Nuclear medicine is a proven method for detecting the presence of a PSS. Per-rectal portal scintigraphy with pertechnetate is a frequently reported method used in veterinary medicine, especially in dogs, but feline patients with PSS have also been diagnosed using PRPS.^25–32 This method, however, entails several disadvantages. The amount of radioactivity to be placed in the rectum or distal descending colon is relatively high to obtain a qualitatively good study, as only ±15% of the pertechnetate is taken up from the gastrointestinal tract into the blood stream.^28,30 Low absorption results in a low count rate study that makes interpretation more challenging, whereas the radioactivity remaining at the deposition site can create large artefacts.^24,26,33 Shielding the caudal abdomen from the gamma camera with lead can improve scan quality, but may also cover the activity trajectory, especially in very small animals.

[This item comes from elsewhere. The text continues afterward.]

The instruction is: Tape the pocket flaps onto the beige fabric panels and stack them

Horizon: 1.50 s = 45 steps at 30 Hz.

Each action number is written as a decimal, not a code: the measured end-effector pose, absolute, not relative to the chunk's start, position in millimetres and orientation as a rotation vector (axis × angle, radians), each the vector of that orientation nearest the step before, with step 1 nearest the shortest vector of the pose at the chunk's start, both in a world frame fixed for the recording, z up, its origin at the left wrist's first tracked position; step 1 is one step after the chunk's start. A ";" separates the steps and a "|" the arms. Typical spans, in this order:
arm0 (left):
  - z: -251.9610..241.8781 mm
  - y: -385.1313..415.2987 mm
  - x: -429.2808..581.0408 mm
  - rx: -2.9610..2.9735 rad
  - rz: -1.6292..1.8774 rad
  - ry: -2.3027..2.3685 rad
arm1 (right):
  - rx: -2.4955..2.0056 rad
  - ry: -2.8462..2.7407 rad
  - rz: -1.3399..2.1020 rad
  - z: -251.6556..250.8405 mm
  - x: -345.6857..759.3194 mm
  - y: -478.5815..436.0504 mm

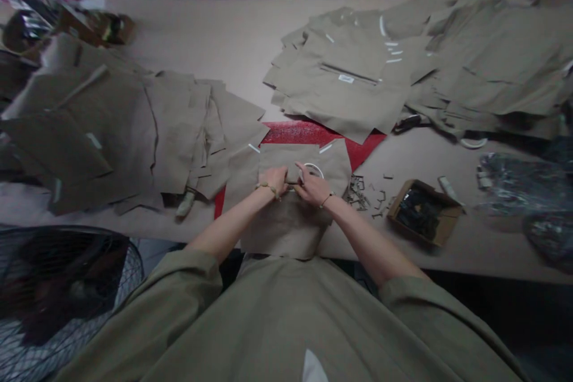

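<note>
A khaki fabric panel (286, 233) lies in front of me, its lower end hanging over the table's near edge. My left hand (272, 181) is closed, pinching the fabric near the panel's middle. Close beside it, my right hand (313, 187) is closed too, fingers pressed on the same spot. A small narrow strip shows between the fingertips; its kind is too small to make out. A white ring (314, 169) shows at the back of my right hand, and I cannot tell whether it is held. Red material (304, 130) lies under the panel.
Stacked khaki pieces lie in a left pile (125, 125) and a right pile (349, 65). Small metal bits (357, 192) are scattered beside a cardboard box (441, 215) holding dark items. Clear plastic bags (514, 182) sit at right. A wire basket (129, 262) stands lower left.
</note>
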<state>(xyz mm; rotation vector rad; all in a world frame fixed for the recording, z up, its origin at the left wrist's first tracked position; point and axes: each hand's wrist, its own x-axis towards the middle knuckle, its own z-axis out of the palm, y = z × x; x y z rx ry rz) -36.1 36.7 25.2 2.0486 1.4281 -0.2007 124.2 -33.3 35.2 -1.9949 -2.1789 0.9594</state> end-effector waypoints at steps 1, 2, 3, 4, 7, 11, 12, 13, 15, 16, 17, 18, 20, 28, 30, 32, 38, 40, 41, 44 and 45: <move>28.6 26.0 -38.5 2.042 -0.027 1.346 | -1.997 -2.134 0.951 43.6 125.2 -43.2; 32.3 14.7 -40.3 2.002 0.139 1.258 | -2.000 -2.091 0.953 51.5 125.8 -53.8; 36.4 3.0 -41.1 1.936 0.283 1.184 | -1.993 -2.055 0.957 58.6 125.9 -64.5; 40.8 -8.7 -40.8 1.864 0.407 1.130 | -1.980 -2.027 0.964 64.5 125.7 -75.0; 55.0 -40.8 -35.5 1.741 0.510 1.135 | -1.951 -1.939 0.984 73.5 124.2 -103.6; 74.7 -71.6 -33.8 1.888 0.468 1.193 | -1.902 -1.763 1.033 72.9 126.3 -131.0; 78.9 -77.4 -35.4 1.958 0.480 1.211 | -1.878 -1.727 1.061 72.8 127.9 -135.8; 82.4 -82.5 -37.4 2.023 0.503 1.234 | -1.854 -1.699 1.091 73.3 129.7 -139.8; 87.1 -91.1 -41.2 2.126 0.540 1.260 | -1.817 -1.673 1.132 75.9 133.2 -145.6; 88.3 -94.7 -42.4 2.165 0.539 1.252 | -1.812 -1.668 1.132 77.6 134.4 -147.5; 88.7 -97.9 -42.9 2.198 0.522 1.232 | -1.815 -1.663 1.121 79.1 135.0 -149.1; 88.6 -100.9 -43.0 2.224 0.492 1.211 | -1.820 -1.650 1.113 79.9 134.8 -150.2; 87.6 -106.6 -41.9 2.256 0.434 1.193 | -1.792 -1.577 1.159 78.0 131.6 -151.9; 67.6 -91.5 -50.0 2.093 0.507 1.306 | -1.690 -0.738 1.284 41.6 137.5 -146.4; 54.4 -64.6 -53.7 1.911 0.443 1.417 | -1.876 -0.741 1.039 39.4 162.1 -138.0; 41.2 -34.8 -54.8 1.780 0.283 1.505 | -2.083 -0.816 0.848 38.1 190.1 -126.1; 23.0 10.2 -39.3 1.757 -0.122 1.623 | -2.578 -1.066 0.676 19.6 233.5 -92.0; 21.7 11.1 -30.3 1.817 -0.188 1.667 | -2.635 -1.077 0.689 12.9 233.4 -87.7; 21.2 11.3 -25.9 1.840 -0.214 1.688 | -2.644 -1.087 0.696 10.5 232.5 -86.6; 20.4 15.5 -16.1 1.857 -0.274 1.741 | -2.651 -1.119 0.719 7.4 230.1 -84.3; 20.6 18.0 -14.7 1.854 -0.290 1.751 | -2.658 -1.121 0.720 7.3 230.0 -83.8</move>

Similar to portography with intrasplenic injection of contrast agent,³⁶ the TSPS method was developed to ameliorate scintigraphical investigation of animals suspected of PSS.^26,33,37,38 It requires only a quarter of the radioactivity needed for PRPS, reducing radiation burden to the animal and the clinician.²⁶ The extraction rate of tracer from the splenic parenchyma is much higher compared with absorption through the intestinal mucosa — about 52.5% on average — yielding qualitatively better studies than those obtained with PRPS.²⁶ From an anaesthetic point of view, there is little difference between both scintigraphical procedures. Anaesthesia is performed as described earlier, using bolus injections of propofol, and, in our institute, similarly for both TSPS and PRPS scans. Although the scan duration is slightly longer for PRPS procedures, this does not seem to necessitate a different anaesthetic approach.^24,26,33

As demonstrated in this series of patients, the application of the TSPS method is not limited to the canine population, but felines also suspected of PSS can be successfully examined with TSPS. The literature only reports one cat diagnosed with a PSS using TSPS³⁸, whereas the PRPS method seems to be applied more frequently.^6,14,27,32 The main challenge of the TSPS technique lies in the technical difficulty of injecting into the relatively small feline spleen. Three initially non-diagnostic studies in this case series were caused by faulty tracer injection. In one cat (cat 4a + b) the investigation was repeated immediately, using a higher activity than with the first injection, resulting in a diagnostic study. The combined activity of these both studies was still lower than the activity that would have been administered for a PRPS study. In a second cat (cat 10a + b) the study was repeated successfully 24 h later; for the third cat (cat 12) the owners declined to repeat the investigation. The activity that was deposited intra-abdominally did not hamper interpretation of the repeated scans nor did it seem to cause any intra-abdominal lesions as assessed by US after termination of the TSPS scan.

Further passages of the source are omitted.